* [Work to be completed]: Copy the entries exactly, leaving out nothing.

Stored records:
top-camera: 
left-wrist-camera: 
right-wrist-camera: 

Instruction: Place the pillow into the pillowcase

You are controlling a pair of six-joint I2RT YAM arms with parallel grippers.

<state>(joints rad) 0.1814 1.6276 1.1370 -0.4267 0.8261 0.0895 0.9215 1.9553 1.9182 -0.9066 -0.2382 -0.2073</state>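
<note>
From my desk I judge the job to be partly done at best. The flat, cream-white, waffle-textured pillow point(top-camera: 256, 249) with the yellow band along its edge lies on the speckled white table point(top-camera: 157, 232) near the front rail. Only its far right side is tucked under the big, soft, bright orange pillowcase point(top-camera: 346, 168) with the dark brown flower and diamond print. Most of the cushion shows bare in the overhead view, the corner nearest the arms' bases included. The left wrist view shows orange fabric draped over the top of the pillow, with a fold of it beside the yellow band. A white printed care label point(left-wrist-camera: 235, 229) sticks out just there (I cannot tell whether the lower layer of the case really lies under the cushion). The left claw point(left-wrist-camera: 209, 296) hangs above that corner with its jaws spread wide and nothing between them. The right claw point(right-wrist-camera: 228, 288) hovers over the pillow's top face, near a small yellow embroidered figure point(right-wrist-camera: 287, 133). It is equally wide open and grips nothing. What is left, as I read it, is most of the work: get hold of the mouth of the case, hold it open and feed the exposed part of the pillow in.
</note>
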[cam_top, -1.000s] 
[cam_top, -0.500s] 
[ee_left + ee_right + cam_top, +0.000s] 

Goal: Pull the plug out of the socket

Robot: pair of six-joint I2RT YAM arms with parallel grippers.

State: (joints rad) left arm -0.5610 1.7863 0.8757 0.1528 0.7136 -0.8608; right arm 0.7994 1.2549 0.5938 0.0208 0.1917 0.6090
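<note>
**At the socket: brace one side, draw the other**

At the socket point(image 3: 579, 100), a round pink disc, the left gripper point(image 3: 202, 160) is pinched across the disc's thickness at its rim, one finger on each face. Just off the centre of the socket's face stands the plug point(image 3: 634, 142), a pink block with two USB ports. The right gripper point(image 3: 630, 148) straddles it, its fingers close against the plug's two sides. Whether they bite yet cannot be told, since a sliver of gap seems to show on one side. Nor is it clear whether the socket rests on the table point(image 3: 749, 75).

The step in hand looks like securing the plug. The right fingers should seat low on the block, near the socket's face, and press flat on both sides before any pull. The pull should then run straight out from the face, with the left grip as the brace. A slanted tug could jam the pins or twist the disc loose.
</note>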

* [Task response]:
top-camera: 
left-wrist-camera: 
right-wrist-camera: 

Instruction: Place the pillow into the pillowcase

You are controlling a pair of six-joint I2RT YAM arms with parallel grippers.

<state>(joints rad) 0.1814 1.6276 1.1370 -0.4267 0.8261 0.0895 0.9215 1.9553 1.9182 -0.9066 -0.2382 -0.2073</state>
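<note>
From my desk I judge the job to be partly done at best. The flat, cream-white, waffle-textured pillow point(top-camera: 256, 249) with the yellow band along its edge lies on the speckled white table point(top-camera: 157, 232) near the front rail. Only its far right side is tucked under the big, soft, bright orange pillowcase point(top-camera: 346, 168) with the dark brown flower and diamond print. Most of the cushion shows bare in the overhead view, the corner nearest the arms' bases included. The left wrist view shows orange fabric draped over the top of the pillow, with a fold of it beside the yellow band. A white printed care label point(left-wrist-camera: 235, 229) sticks out just there (I cannot tell whether the lower layer of the case really lies under the cushion). The left claw point(left-wrist-camera: 209, 296) hangs above that corner with its jaws spread wide and nothing between them. The right claw point(right-wrist-camera: 228, 288) hovers over the pillow's top face, near a small yellow embroidered figure point(right-wrist-camera: 287, 133). It is equally wide open and grips nothing. What is left, as I read it, is most of the work: get hold of the mouth of the case, hold it open and feed the exposed part of the pillow in.
</note>
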[cam_top, -1.000s] 
[cam_top, -0.500s] 
[ee_left + ee_right + cam_top, +0.000s] 

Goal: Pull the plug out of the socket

Robot: pair of six-joint I2RT YAM arms with parallel grippers.

State: (joints rad) left arm -0.5610 1.7863 0.8757 0.1528 0.7136 -0.8608; right arm 0.7994 1.2549 0.5938 0.0208 0.1917 0.6090
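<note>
**At the socket: brace one side, draw the other**

At the socket point(image 3: 579, 100), a round pink disc, the left gripper point(image 3: 202, 160) is pinched across the disc's thickness at its rim, one finger on each face. Just off the centre of the socket's face stands the plug point(image 3: 634, 142), a pink block with two USB ports. The right gripper point(image 3: 630, 148) straddles it, its fingers close against the plug's two sides. Whether they bite yet cannot be told, since a sliver of gap seems to show on one side. Nor is it clear whether the socket rests on the table point(image 3: 749, 75).

The step in hand looks like securing the plug. The right fingers should seat low on the block, near the socket's face, and press flat on both sides before any pull. The pull should then run straight out from the face, with the left grip as the brace. A slanted tug could jam the pins or twist the disc loose.
</note>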

Exercise complete, with nothing further to add.